TL has been found to be associated with epigenetic alterations across different populations and environmental exposures [Citation22–Citation24]. TL was not only associated with the global methylations among young adults [Citation23], but also associated with specific DNA methylation changes in response to gestational age among placental samples and in response to smoking exposure among older adults [Citation22,Citation24], respectively. Given that, we hypothesized that TL might be associated with the MS and hence the MS might be able to reflect the aging process which the TL is involved in. In the present study, we performed a comprehensive investigation to determine the cross-sectional association of the TL with MS in a large population-based study of older adults in Germany, and to assess and compare the associations of both indicators with all-cause mortality during a median follow-up of 12.5 years.
Results
Participant characteristics
Baseline characteristics of the 1517 participants and the subsets based on TL quintiles are shown in . Overall, the average age at baseline was about 62 years. More than half of the participants were ever smokers (current or former smokers). The majority of participants were overweight or obese, consumed no or low amounts of alcohol and reported no or only low physical activity. As described in the Method section, the MS can take values from 0 to 10. More than half of the participants had a MS more than 1, and around 45% had a MS of 2–5. During a median follow-up time of 12.5 years until 2014, 284 participants died, of whom 94 died from CVD, 107 died from cancers and 83 died from other diseases.

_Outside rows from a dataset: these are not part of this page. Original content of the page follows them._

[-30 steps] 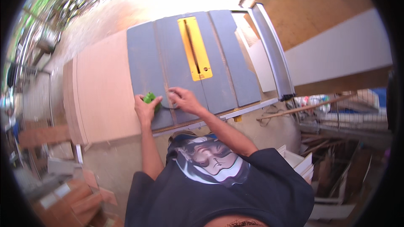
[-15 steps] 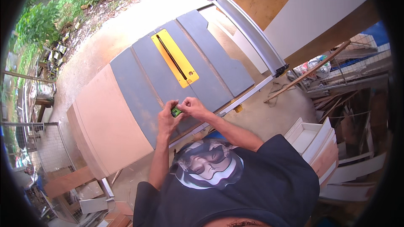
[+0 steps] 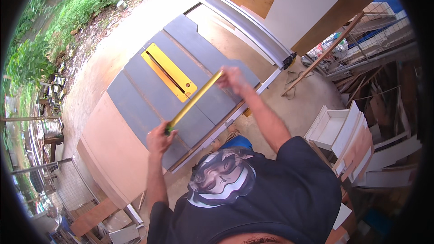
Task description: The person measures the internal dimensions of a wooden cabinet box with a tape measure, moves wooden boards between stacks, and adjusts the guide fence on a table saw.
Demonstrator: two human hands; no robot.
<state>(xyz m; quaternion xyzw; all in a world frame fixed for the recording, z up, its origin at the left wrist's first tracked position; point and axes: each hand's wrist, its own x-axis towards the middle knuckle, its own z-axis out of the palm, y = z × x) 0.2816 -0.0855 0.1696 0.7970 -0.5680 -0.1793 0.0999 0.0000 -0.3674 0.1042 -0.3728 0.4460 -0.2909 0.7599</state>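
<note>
My left hand (image 3: 159,138) is closed round a tape measure, whose small green case (image 3: 168,129) shows past the fingers. From it a yellow blade (image 3: 195,101) runs slantwise up to my right hand (image 3: 231,80), which pinches its far end and is blurred by motion. The blade hangs across the near part of a grey table saw top (image 3: 135,91). Just beyond the blade lies the yellow insert plate (image 3: 158,63) with a dark slot along it. Which fingers grip the tape's end is too smeared to tell.
A pale wooden panel (image 3: 118,142) adjoins the saw top on the left. The metal fence (image 3: 253,22) crosses its right end. Large boards (image 3: 312,4) lean at the upper right. A white drawer-like box (image 3: 332,129) and wood offcuts (image 3: 384,108) lie to my right.
My right hand has moved up and right, drawing the yellow blade out of the case. My left hand has shifted left and down. The whole view has also shifted somewhat.
</note>
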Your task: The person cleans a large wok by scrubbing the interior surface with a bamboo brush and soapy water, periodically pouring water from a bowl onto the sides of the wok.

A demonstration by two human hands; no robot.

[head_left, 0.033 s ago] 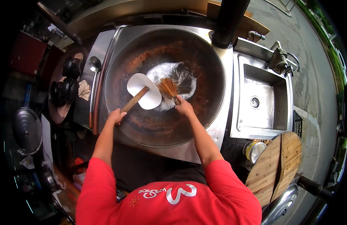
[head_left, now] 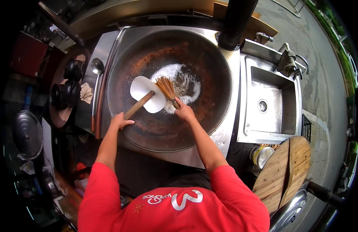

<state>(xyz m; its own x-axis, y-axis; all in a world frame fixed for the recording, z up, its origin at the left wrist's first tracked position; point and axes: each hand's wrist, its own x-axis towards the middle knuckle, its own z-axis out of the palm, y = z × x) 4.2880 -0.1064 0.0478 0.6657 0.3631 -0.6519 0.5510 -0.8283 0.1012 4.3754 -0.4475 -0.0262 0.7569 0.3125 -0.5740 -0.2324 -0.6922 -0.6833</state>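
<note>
A broad dark wok (head_left: 140, 133) with rusty brown patches is in front of me, with white foamy water (head_left: 171, 70) in its middle. By its wooden handle my left hand (head_left: 119, 121) grips a scoop (head_left: 140, 87) with a wide, rounded white head, held over the wok's left half. My right hand (head_left: 184, 111) is closed round the short handle of a bamboo wok brush (head_left: 165, 86). Its splayed bristles point up and left, beside the scoop's right edge and at the foam. Whether scoop and brush touch is hard to tell.
A steel sink (head_left: 246, 96) with a cloth-wrapped tap (head_left: 288, 62) stands to the right. Left of the wok lie a long-handled ladle (head_left: 97, 66) and a long wooden-handled tool (head_left: 102, 92). A round wooden lid (head_left: 272, 181) and a tin (head_left: 260, 154) are at lower right.
My right hand and the brush have shifted left, closer to the scoop. The foam has spread into a different outline. My left hand and the scoop have barely moved.
</note>
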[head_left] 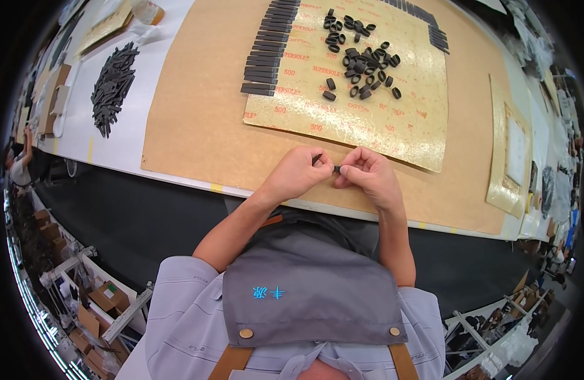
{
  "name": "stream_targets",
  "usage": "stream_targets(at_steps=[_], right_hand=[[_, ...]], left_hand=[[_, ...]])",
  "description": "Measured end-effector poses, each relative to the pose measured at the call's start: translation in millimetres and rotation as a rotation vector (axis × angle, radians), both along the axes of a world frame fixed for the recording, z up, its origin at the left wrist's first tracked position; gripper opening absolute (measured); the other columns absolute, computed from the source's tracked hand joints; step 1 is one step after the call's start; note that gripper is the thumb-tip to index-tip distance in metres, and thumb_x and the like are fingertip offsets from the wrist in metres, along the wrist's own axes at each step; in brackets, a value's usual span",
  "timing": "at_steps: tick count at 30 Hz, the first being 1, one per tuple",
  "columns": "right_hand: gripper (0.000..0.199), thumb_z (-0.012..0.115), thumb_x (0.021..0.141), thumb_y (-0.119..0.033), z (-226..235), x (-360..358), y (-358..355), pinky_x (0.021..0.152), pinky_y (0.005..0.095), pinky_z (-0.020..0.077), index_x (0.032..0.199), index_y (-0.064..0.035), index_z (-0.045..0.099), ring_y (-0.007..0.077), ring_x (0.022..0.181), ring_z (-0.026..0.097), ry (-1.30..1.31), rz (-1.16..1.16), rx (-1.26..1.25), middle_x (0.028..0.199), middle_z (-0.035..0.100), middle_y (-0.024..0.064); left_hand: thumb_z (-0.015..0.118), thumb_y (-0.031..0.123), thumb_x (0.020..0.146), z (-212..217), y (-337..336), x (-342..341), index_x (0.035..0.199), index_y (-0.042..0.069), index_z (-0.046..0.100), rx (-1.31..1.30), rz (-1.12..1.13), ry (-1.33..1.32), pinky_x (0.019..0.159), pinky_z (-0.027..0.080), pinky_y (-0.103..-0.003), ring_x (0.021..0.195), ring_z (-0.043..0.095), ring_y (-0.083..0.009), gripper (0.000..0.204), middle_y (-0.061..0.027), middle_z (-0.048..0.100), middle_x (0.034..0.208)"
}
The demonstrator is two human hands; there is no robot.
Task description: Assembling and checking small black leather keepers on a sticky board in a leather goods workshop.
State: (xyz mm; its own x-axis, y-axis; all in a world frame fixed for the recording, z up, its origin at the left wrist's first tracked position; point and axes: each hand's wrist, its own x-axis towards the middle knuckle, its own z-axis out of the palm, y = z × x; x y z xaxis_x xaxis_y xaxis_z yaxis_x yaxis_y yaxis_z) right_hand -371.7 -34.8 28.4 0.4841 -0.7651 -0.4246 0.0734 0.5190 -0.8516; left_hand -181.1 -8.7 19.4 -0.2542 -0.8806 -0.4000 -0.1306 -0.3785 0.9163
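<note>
Close together above the near part of the brown board, my two hands hold a small black strip [337,169]. My left hand [295,173] is closed, with one dark end of the strip showing between thumb and fingers. The thumb and forefinger of my right hand [371,177] pinch the strip at the gap between the hands. Fingers hide most of it, so its full shape cannot be made out. Just beyond lies a glossy yellowish sheet [292,120], bearing a loose heap of small black loops [364,63]. Flat black strips [260,73] line its left edge.
The brown board [197,126] rests on a white table. A pile of loose black strips [114,85] lies at left. More strips [438,39] line the sheet's far right corner. Another yellowish sheet [501,183] lies at right. A person [19,168] is at the far left.
</note>
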Motion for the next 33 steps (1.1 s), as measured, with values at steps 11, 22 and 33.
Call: stream_targets(at_steps=[11,22,33], right_hand=[[0.010,0.063,0.082,-0.002,0,2,1,0.064,0.0225,0.0520,0.087,0.0004,0.054,0.0117,0.065,0.063,0.020,-0.015,-0.005,0.077,0.060,0.0056],[0.009,0.062,0.082,-0.002,0,4,1,0.063,0.0219,0.0518,0.087,0.0006,0.054,0.0111,0.065,0.062,0.041,-0.008,-0.024,0.077,0.060,0.0056],[0.014,0.057,0.087,-0.014,8,8,2,0.054,0.0201,0.0465,0.086,-0.0001,0.055,0.0054,0.056,0.053,0.193,0.221,-0.083,0.070,0.053,-0.0010]], left_hand=[[0.060,0.014,0.083,1,0,0,0.076,0.002,0.058,-0.012,-0.001,0.001,0.049,0.028,-0.021,0.056,0.034,-0.0012,0.014,0.0085,0.040,0.059],[0.059,0.013,0.083,1,1,0,0.076,0.001,0.058,-0.010,-0.003,-0.005,0.049,0.029,-0.021,0.056,0.034,-0.0014,0.014,0.0084,0.040,0.059],[0.058,0.012,0.084,2,4,2,0.078,0.001,0.058,-0.051,-0.003,0.014,0.049,0.028,-0.021,0.057,0.034,-0.0011,0.013,0.0084,0.039,0.060]])
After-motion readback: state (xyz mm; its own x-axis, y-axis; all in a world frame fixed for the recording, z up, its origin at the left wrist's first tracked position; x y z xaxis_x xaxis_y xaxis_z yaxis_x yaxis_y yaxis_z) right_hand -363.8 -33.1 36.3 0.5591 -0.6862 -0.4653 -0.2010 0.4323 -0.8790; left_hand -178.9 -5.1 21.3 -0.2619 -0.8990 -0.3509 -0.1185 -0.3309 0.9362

Table 1. Characteristics of the ESTHER study participants at baseline according to quintiles of telomere length a.
The participants with longer TL (quintiles 4 & 5) less often had a moderate (2–5)/high (>5) MS compared to the remaining participants (quintiles 1–3) in the total population and both subgroups of the ESTHER study ( & S1). demonstrates the distributions of the TL z-score according to sex, age group and the MS category. Median values of the TL z-score at baseline were higher in female than in male participants. TL z-scores at baseline showed inverse associations with age and the MS. In line with this, Table S2 shows that people with moderate/high MS had shorter TL compared to the remaining participants. People with high MS included higher proportions of men and current smokers, and more often had major diseases than other participants.
Figure 1. Distributions of telomere length of the ESTHER study participants at baseline according to sex, age and mortality risk score.
Association of the mortality risk score with telomere length
Results of the multivariable linear regression analyses for the cross-sectional associations are shown in . The MS was strongly associated with the baseline TL z-score after controlling for age, sex and the study population subgroup. Additional adjustment for other potential covariates did not alter this pattern in any relevant manner. Additionally analyses for the association between the MS and TL z-score were performed in subgroups of participants. TL showed strong associations with the MS among both participants who stayed alive and participants who died during follow-up (Table S3), as well as among both never and ever smokers (Table S4).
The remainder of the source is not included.